The evidence he used was drawn from a number of pre-war surveys in particular towns, especially the work of Seebohm Rowntree in his surveys of York in both 1936 and one hundred years ago in 1899.

The key conclusion Beveridge drew from these surveys was that the principal causes of ‘Want’ could be divided between ‘interruption or loss of earning power’ – accounting for three quarters to five sixths of the total – and the effects of large family size – accounting for ‘practically the whole’ of the rest (Beveridge, 1942).
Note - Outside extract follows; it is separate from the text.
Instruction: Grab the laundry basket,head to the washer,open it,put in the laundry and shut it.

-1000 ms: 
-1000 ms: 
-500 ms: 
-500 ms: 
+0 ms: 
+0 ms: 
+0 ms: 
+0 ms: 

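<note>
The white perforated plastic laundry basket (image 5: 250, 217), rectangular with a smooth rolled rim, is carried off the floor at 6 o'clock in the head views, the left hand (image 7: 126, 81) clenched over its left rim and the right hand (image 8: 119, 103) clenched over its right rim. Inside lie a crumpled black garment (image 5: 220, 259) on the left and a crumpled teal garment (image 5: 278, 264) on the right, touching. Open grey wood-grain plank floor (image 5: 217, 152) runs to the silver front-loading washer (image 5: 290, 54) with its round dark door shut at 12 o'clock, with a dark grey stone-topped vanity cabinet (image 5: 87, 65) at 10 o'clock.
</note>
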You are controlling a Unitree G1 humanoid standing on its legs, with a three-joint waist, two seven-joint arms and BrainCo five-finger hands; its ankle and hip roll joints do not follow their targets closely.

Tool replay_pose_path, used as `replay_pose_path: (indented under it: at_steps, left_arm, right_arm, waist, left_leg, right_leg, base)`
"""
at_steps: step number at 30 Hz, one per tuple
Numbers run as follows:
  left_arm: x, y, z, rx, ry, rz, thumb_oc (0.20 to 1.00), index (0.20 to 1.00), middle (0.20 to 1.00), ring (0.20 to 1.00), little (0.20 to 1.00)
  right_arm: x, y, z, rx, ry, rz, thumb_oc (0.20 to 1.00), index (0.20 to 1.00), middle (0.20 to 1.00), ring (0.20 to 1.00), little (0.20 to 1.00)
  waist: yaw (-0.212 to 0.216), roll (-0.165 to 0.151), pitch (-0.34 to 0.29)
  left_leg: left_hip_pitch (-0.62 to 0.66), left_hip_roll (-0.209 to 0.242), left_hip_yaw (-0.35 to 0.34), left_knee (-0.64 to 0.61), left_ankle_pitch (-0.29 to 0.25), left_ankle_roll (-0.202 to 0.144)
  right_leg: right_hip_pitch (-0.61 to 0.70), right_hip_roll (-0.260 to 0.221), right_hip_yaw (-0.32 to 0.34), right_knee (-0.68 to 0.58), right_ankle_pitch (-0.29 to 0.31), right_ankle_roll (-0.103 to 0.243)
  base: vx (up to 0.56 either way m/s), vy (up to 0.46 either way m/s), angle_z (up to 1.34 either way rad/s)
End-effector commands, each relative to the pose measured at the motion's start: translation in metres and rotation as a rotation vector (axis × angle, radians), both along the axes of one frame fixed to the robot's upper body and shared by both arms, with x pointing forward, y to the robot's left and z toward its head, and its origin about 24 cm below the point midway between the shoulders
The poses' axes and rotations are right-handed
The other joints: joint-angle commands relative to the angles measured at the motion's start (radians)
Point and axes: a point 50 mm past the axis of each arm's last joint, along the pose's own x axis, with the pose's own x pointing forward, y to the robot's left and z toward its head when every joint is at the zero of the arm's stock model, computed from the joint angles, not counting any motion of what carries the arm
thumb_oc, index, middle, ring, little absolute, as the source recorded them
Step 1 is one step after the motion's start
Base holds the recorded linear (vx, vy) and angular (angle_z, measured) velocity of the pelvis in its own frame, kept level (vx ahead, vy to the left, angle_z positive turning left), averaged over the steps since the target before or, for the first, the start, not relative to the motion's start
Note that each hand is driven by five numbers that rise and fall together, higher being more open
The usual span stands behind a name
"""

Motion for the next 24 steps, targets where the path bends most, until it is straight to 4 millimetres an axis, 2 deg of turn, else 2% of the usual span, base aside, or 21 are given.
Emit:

In Rowntree’s 1899 survey more than half of the ‘primary poverty’ was due to low wages. Only 18% was due to unemployment or death of the main wage earner. By contrast, in 1936, unemployment, old age and other causes which could be met by social insurance accounted for five sixths of the total, and large families for another 8%. Low wages only accounted for a tenth of the total (figures from Evans and Glennerster, 1993, Figure 1).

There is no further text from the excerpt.